**Your goal**
Only the lines with "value" in them need to be copied from the listing.

**Data provided**

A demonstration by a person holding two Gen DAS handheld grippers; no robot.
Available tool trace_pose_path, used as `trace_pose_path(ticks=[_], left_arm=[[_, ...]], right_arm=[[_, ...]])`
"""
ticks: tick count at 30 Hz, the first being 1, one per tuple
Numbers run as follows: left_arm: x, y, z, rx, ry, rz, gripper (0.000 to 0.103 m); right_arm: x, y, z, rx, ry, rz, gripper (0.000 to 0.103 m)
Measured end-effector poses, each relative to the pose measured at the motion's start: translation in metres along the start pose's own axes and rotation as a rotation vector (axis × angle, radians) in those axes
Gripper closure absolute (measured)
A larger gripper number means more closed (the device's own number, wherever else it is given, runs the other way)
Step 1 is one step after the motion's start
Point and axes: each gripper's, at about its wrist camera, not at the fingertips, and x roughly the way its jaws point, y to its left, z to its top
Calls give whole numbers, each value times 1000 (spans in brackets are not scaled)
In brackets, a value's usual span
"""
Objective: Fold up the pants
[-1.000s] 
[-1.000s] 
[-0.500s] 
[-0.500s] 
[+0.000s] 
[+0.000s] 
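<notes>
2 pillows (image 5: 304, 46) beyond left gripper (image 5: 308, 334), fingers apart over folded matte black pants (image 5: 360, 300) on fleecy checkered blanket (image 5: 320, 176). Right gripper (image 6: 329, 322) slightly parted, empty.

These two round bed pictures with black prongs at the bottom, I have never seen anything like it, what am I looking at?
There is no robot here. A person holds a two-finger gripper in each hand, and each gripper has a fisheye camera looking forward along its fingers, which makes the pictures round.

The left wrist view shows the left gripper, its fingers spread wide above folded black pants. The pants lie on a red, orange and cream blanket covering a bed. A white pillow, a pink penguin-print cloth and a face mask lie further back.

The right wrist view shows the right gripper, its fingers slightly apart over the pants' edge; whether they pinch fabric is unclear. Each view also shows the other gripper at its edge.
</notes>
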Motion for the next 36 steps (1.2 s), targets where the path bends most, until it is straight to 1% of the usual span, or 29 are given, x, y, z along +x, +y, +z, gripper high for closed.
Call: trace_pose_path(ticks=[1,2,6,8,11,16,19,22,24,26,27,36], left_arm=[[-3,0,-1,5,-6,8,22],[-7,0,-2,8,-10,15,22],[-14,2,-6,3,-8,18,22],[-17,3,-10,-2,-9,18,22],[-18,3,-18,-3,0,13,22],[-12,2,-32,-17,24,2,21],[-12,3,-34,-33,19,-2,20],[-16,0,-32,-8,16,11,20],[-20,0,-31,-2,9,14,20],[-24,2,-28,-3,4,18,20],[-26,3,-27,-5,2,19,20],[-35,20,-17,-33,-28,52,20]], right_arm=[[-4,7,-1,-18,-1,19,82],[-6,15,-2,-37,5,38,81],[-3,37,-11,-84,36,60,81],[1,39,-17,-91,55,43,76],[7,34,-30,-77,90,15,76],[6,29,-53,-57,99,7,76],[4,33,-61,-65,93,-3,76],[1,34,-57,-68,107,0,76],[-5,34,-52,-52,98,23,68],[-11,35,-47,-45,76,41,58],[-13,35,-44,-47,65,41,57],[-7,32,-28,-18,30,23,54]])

**Exercise response**
Calls give whole numbers, each value times 1000 (spans in brackets are not scaled)
In brackets, a value's usual span

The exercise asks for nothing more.